* _What the exercise asks_
Whenever "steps" occurs in a line of the material, list that line.

[Opening Data segment section]

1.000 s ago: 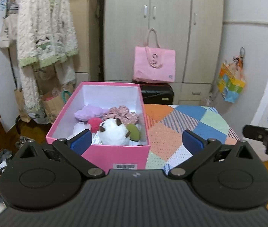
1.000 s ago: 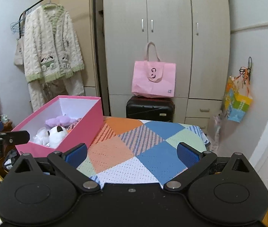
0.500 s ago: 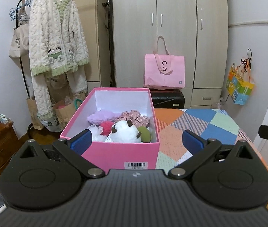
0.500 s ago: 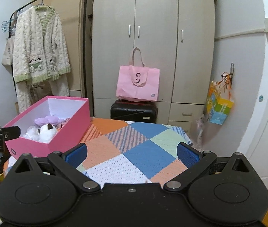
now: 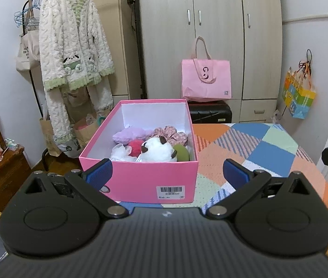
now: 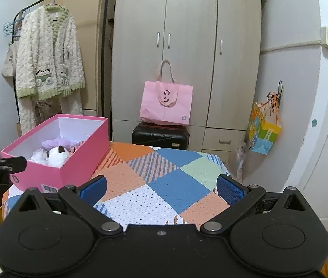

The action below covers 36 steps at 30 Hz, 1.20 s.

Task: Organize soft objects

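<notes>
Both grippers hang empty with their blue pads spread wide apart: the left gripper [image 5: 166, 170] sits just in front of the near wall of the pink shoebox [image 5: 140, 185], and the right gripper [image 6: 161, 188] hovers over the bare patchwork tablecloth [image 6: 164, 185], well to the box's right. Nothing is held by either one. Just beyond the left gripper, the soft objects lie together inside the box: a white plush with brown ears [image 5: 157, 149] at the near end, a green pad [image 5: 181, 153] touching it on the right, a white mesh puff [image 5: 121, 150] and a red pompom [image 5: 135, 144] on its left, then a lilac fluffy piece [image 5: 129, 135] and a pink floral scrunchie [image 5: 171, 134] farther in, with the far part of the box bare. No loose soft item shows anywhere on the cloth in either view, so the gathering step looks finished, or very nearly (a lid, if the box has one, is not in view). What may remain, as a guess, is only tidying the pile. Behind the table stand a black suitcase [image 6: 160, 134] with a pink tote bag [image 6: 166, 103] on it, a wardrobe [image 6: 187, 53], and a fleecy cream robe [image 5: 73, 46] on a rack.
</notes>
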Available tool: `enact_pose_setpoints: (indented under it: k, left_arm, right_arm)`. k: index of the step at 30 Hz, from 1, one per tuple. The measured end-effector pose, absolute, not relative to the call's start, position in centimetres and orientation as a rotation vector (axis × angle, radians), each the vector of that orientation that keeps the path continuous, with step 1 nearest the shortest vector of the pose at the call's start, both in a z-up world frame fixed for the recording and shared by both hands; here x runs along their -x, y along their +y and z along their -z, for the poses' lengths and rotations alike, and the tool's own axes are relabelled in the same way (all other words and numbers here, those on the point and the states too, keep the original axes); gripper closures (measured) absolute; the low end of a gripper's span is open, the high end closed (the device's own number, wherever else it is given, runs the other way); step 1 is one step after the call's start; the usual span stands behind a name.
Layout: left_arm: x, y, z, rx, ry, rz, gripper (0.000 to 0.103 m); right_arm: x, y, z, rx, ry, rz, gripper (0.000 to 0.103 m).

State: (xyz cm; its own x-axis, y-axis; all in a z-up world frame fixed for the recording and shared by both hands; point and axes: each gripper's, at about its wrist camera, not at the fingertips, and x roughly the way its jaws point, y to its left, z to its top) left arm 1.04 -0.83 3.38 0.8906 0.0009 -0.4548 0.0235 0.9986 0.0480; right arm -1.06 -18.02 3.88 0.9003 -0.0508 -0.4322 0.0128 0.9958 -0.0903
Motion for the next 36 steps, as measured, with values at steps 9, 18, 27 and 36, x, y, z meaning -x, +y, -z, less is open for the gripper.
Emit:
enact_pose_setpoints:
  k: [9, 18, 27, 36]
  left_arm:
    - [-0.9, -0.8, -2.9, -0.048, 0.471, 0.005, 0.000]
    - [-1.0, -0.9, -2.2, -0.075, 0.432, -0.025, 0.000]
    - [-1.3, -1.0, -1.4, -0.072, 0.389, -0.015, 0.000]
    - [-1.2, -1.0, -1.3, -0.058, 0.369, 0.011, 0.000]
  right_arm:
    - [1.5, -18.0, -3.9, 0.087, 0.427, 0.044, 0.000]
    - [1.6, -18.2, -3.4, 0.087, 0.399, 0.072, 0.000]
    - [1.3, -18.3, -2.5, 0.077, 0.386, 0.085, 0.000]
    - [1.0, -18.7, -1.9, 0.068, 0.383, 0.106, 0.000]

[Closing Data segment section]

* _Solution_
The action below covers 36 steps at 30 Hz, 1.20 s.
Motion for the next 36 steps, as measured, with values at steps 9, 18, 27 and 36, x, y, z meaning -x, +y, -z, less is open for the gripper.

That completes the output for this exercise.